PV Industries Pty Ltd

PV Industries will engage with local governments, waste managers, installers, industry bodies, scientific organisations, manufacturers, and new markets to immediately increase diversion of solar panels from landfill. This will stimulate economic activity and demonstrate the business case for a safe and sustainable circular solar and battery economy in NSW.

The trial will: develop safe handling and transport procedures; establish a distributed collection and logistics network for urban and regional NSW; optimise high-value processing approaches; activate new end-markets for recovered glass; and enable future market opportunities for reuse. 

Application process

The Circular Solar grants program was conducted in two stages:

Stage 1
Applicants completed an expression of interest (EOI) stage 1 form outlining the proposed project, including activities to be delivered and partners who will participate in the delivery of the project. Applications were assessed by an independent Technical Review Committee (TRC) who recommended a shortlist of projects to progress to stage 2.

Stage 2
Only applicants shortlisted by the TRC after stage 1 were invited to progress to stage 2. In stage 2, applicants had six weeks to develop their final grant application, complete a detailed budget and cost-benefit and financial analysis. The TRC re-assessed the final applications and accompanying documents against the program guidelines and assessment criteria, to recommend projects to the EPA to be funded.

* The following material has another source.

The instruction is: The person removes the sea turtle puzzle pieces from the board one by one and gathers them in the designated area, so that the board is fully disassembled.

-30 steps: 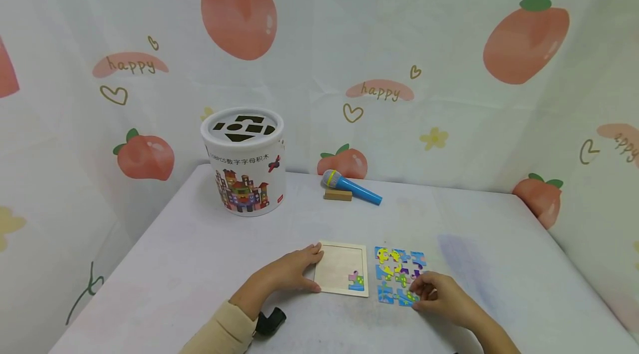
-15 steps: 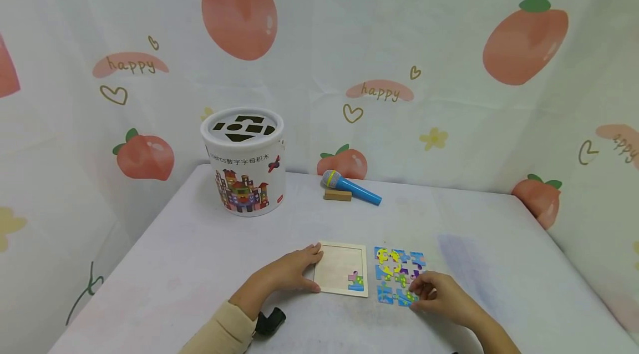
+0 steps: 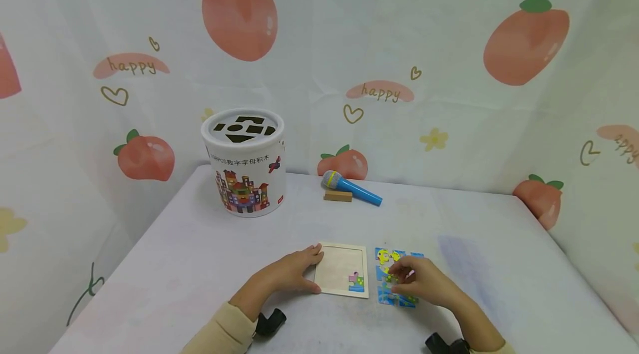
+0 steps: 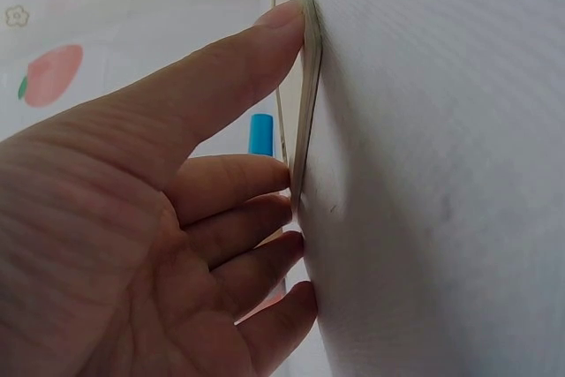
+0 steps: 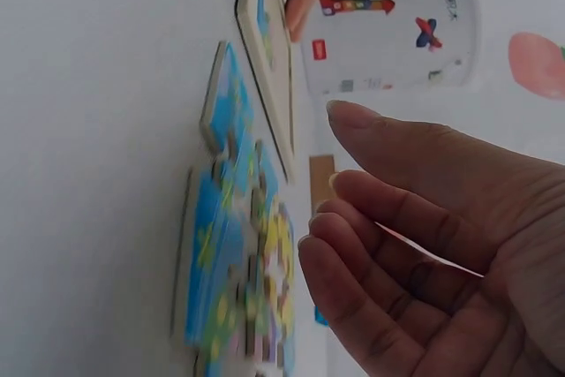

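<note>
A shallow square wooden puzzle tray (image 3: 335, 265) lies on the table, with a few joined coloured pieces (image 3: 356, 282) in its near right corner. My left hand (image 3: 288, 272) rests at its left side; in the left wrist view, the thumb touches the tray's edge (image 4: 309, 103) and the fingers reach along it. Beside the tray on the right, loose puzzle pieces (image 3: 385, 295) in blue, yellow and green lie in a rough square. Over them hovers my right hand (image 3: 424, 281), partly covering them. Its thumb and bent fingers are apart with nothing between them in the right wrist view.
At the back left stands a white bucket of building blocks (image 3: 244, 176) with shape holes in its lid. A blue toy microphone (image 3: 356, 190) and a small wooden block (image 3: 338, 196) lie towards the back. A printed cloth hangs behind the table.
My right hand has moved left and a little up, from the right edge of the loose pieces to over their middle. The left hand and the tray have stayed put.
</note>
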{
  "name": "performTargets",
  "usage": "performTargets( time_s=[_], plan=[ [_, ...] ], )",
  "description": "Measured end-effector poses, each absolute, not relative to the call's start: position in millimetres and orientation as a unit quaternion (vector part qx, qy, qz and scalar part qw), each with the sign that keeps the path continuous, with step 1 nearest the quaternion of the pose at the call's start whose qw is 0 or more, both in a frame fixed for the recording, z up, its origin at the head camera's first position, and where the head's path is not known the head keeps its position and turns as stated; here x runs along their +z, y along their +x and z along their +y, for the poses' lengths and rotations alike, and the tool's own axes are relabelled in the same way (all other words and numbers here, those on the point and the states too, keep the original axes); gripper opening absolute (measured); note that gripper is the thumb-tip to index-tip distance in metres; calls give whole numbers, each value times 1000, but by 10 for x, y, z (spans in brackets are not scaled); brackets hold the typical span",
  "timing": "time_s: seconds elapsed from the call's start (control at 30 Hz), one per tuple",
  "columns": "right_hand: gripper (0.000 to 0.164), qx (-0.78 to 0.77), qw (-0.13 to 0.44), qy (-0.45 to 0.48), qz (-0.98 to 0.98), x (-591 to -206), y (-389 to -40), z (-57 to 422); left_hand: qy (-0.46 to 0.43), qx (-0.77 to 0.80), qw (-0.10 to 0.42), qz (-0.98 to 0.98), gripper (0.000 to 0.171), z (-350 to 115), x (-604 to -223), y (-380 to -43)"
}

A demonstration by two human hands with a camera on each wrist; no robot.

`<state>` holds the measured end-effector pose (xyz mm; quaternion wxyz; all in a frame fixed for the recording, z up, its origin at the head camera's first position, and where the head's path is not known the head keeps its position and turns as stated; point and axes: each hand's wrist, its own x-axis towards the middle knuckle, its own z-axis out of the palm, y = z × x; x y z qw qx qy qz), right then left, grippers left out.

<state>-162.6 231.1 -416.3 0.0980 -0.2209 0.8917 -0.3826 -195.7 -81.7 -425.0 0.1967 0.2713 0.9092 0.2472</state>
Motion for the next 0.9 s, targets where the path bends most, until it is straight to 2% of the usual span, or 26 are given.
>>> performTargets(
  time_s=[0.47,0.67,0.9],
  plan=[
    [30,-391,150,-277,865,-4158,-1889,1900,268,252,198,908,77,-818,-4228,-1947],
    [27,-376,171,-262,872,-4157,-1946,1767,270,256,200,907,77,-813,-4231,-1955],
    [20,-359,160,-245,887,-4221,-1972,1691,270,251,196,909,76,-812,-4227,-1946]
  ],
)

Background information and research findings

While volumes of waste solar panels and battery storage systems are currently relatively low, this emerging waste stream is expected to rapidly increase over the next decade as installed systems reach their end of life.

The Department of Planning, Industry and Environment commissioned a scoping study (PDF 3.8MB) to assist in development of the EPA’s end-of-life solar programs. It contains information that may help organisations preparing EOIs, including:

  • projected waste generation volumes
  • materials that can be recovered from solar panels and batteries
  • reuse and recycling technologies
  • end-market opportunities.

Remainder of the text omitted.